Characteristic Curves
of the Konica-Minolta DiMAGE A2
8 Mpixel Digital Camera

This essay describes some simple work that I have done to explore the sensitivity of the imaging chip and the characteristics of the image processing software in the A2 camera.

Summary:In the best case, this camera records detail across a range of about 8 stops of brightness, and contains detectable image detail about 3 stops below that but which is not usable pictorially because of noise.

Within this range, the image processing is designed to produce soft, low-contrast values below middle gray, and harsh, high-contrast values above middle gray (OK, "snappy"). As with all digital imaging, all detail suddenly vanishes when the sensors are saturated, making highlights look "blocked up."

The white balance correction algorithm exacerbates this compression of the bright values, espeically when used with strongly imbalanced light sources such as tungsten or "deluxe warm white" fluorescent. The constriction of the brightness range of higher values, decreases the sensitivity range by at least 1 stop, exacerbating the digital tendency to produce blocked-up highlights. (Zone VII becomes the highest value in which texture is preserved.)

To counteract this tendency, when the bright values are important, the photographer may wish to "underexpose" by 1 to 1.5 stops when creating the image and then to adjust the image with the curves tool. Fortunately, the camera is able to display a real-time histogram prior to exposure, so it is easy to keep high values from saturating the sensor.

The technique

I shot a series of images using a standard target that I created many years ago to ease my task when calibrating film and development for the Ansel Adams Zone System, and next to it I placed the 18% gray card and standard color patches of the Kodak Color Darkroom Data Guide.
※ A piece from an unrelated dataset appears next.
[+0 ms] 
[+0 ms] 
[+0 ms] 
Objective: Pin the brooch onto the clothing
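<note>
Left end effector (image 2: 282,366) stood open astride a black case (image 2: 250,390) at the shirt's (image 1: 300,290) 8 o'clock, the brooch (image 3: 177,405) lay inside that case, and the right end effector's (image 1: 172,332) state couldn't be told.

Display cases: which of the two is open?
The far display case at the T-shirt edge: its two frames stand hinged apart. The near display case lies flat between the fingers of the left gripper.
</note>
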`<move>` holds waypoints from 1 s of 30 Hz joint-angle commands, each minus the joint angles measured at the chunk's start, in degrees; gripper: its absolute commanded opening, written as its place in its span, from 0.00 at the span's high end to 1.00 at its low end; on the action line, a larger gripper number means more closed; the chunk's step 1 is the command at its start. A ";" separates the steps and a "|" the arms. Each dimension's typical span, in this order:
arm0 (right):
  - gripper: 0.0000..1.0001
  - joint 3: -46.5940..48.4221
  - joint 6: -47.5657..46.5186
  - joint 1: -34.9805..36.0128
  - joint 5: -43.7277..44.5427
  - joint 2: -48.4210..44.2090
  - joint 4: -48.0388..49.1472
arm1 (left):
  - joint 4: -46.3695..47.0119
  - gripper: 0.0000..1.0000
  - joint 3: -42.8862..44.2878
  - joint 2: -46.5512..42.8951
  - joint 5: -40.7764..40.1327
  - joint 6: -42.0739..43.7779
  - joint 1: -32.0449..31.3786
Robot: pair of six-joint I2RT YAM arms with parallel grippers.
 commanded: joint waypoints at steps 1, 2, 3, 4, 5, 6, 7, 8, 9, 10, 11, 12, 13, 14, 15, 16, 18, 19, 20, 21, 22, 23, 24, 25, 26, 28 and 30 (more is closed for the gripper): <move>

My standard target is a board that I created by drawing a line down the middle and then painted it with neutral gray paint such that one half is exactly twice as bright as the other. It has not yellowed in 35 years, while the 18% card has. If you want to make one yourself, here's the instructions.

The light source was an overcast sky at 3:15 pm on a December afternoon: pretty blue. The color balance was set in the camera to make the dark side neutral: the camera was pointed at it and the "custom color balance" button was pushed; then this setting was used to take the photo.

For this image, the color balance was set by interpreting the raw image -- exposed under deluxe warm white fluorescent lights -- with dcraw and setting dcraw to interpret the light side of the board as neutral. I suspect the different color casts of these two images are due to the fact that neither light source is balanced as well as the fact that the camera and the dcraw program may use different color-correction algorithms.

I shot two tests for this presentation: one was at night, in my basement, under deluxe warm white fluorescent lighting, an arbitrary choice based on what was available at 10 pm in my house. When I have time, I will include some of the results here, and must say that, as with much research, the first foray into learning only shows that there must be a better way, and raises interesting questions. In this case, the strongly unbalanced spectrum of these lights produced interesting results, but I clearly needed to repeat with a balanced light source. It is December, and normal sunlight is currently not available, so I used the light of a brightly cloudy day, with the targets facing the east sky; the disk of the sun visible low in the south (1pm) but only occasionally producing shadows.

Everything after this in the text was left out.